2.2 Docker tutorial for beginners

    To efficiently building, testing and deploying environment, AI Labs leverages docker for the realization of federated learning. This section is a guide for engineers who are new to docker. You are able to skip this section if you are already familiar with it.

    What and why Docker

    Docker is the most popular and significant tool for software engineering. The concept of docker analogs to virtual machine, which let the environment replicated easily. The overall picture of docker contains:

    • Docker repositories:
      • A repository is a cloud library stores a wide range of docker images
      • You can download (pull) and upload (push) docker images to this place
      • It can be either public or private. A public and also the most well-known repository is DockerHub. However, AI Labs use Harbor as a private repository due to the privacy and security consideration.
    • Docker images:
      • An image is a template of an operating system, which is analog to *.iso files.
      • Images are read-only and lifeless.
    • Docker containers:
      • An image can be activated into one or more containers, which are writable, alive and mutually independent.
      • If a container crashed, complete the tasks, or be stopped manually, it will be changed from running state into a dead state. 
      • Containers run in memory so the modifications will missed when the containers are dead. However, one can commit a running container into an image to permanently save the modifications.

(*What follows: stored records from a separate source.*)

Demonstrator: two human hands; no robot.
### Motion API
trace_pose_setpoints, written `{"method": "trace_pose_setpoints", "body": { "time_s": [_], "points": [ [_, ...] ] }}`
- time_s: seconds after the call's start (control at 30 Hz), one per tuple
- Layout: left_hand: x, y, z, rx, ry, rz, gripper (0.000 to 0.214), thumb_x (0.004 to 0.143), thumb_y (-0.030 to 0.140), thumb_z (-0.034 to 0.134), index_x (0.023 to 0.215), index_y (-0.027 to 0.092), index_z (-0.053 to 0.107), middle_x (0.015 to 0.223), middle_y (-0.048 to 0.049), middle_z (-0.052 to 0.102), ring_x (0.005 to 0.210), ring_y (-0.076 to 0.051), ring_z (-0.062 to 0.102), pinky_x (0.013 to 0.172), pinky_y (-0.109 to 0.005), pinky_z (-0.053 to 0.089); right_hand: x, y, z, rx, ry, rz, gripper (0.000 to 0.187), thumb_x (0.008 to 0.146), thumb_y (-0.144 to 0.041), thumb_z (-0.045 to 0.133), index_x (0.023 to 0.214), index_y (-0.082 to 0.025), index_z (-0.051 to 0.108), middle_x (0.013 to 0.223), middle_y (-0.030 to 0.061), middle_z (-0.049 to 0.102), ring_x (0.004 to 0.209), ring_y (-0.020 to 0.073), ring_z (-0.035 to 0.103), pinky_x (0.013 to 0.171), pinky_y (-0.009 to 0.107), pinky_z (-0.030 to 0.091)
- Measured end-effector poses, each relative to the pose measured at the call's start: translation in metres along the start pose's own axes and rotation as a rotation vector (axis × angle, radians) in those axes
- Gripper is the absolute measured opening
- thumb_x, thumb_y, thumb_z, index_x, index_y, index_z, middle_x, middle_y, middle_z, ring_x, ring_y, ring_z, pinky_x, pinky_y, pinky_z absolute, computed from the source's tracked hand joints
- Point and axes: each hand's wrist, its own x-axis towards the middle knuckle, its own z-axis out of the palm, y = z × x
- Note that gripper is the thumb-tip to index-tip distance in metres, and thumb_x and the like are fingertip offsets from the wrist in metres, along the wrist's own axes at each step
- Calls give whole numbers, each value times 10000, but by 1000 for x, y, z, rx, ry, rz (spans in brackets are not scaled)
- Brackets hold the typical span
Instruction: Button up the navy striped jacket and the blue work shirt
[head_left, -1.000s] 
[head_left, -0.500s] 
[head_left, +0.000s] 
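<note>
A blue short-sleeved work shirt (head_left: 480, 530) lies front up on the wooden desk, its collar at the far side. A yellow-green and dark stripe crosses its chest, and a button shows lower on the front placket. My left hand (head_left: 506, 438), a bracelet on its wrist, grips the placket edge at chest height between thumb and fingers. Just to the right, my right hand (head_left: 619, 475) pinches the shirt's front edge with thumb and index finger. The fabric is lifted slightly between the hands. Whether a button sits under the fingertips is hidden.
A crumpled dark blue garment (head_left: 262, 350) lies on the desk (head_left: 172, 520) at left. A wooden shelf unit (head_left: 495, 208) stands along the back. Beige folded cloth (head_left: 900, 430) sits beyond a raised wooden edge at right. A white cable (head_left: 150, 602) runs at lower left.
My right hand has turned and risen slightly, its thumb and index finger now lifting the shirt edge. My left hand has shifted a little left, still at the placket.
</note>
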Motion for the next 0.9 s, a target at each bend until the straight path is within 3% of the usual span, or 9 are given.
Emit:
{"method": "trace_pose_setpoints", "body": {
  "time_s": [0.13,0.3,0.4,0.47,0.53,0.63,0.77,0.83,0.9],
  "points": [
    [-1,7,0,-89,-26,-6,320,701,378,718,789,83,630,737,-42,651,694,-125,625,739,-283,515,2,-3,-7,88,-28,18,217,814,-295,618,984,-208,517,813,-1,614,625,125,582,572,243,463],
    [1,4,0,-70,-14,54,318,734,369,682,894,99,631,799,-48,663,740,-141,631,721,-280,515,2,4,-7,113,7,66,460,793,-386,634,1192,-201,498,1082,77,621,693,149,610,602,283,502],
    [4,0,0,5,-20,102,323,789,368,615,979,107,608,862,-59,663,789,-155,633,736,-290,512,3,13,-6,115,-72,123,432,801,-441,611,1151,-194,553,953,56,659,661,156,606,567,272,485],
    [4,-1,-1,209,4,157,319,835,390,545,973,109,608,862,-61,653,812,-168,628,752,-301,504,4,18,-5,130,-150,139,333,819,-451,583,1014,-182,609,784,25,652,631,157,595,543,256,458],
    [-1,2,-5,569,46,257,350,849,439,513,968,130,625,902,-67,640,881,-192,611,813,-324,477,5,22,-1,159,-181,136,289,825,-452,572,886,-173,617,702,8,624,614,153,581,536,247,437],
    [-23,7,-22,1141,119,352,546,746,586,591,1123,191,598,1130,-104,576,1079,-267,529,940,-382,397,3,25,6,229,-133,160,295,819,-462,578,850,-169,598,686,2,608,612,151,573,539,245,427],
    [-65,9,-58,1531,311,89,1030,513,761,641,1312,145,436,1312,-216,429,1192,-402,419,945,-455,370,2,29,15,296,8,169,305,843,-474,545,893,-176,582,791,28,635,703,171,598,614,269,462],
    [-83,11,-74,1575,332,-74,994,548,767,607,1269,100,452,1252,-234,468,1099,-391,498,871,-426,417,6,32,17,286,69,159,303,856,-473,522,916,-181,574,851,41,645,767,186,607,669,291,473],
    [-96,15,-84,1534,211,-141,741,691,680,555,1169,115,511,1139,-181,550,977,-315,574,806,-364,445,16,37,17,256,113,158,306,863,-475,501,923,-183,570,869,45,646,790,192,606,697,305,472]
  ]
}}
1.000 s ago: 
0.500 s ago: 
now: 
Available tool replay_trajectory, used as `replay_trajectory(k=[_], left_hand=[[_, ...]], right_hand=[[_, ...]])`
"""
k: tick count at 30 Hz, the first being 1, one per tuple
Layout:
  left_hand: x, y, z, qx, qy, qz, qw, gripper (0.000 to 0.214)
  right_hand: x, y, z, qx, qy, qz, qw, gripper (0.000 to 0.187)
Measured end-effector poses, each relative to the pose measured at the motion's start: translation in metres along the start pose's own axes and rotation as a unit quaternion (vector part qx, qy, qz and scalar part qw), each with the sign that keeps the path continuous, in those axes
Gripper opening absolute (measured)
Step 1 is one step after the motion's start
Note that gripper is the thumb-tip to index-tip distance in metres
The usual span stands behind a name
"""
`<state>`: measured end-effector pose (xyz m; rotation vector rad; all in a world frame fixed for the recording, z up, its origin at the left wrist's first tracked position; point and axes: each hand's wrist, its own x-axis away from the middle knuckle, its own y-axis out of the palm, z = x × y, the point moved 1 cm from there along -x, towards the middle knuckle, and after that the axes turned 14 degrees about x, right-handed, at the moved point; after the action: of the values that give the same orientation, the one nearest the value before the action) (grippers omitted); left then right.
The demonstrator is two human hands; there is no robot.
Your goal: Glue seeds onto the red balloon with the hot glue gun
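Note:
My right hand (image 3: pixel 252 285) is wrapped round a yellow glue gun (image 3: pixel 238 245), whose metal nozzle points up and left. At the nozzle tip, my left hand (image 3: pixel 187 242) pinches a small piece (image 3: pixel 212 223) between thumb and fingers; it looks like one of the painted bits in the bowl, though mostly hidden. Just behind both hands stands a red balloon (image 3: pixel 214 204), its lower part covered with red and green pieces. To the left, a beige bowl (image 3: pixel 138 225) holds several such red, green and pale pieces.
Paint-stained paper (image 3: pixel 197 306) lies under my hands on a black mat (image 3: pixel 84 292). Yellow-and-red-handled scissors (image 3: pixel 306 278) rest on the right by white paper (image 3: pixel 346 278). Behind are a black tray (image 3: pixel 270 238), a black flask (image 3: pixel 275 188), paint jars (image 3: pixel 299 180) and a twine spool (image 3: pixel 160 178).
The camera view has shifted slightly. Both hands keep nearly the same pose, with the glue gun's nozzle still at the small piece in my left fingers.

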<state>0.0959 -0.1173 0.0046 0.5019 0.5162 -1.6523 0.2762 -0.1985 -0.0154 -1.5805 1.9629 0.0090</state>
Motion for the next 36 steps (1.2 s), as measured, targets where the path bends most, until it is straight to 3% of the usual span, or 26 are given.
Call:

    Despite the concept of docker is very close to virtual machines, there are several advantages of docker which completely prevail virtual machines:

    • Shared layer structure:
      Docker images share common layers so pulling or committing a new image is much faster than the first time it done since it just need to add different layers.
    • Console based:
      Containers provides CLI only instead of GUI, so it conserves lots of memory and behaves much more efficient.

    How to use docker

    To begin with, install docker by following the official tutorial according to your operating system.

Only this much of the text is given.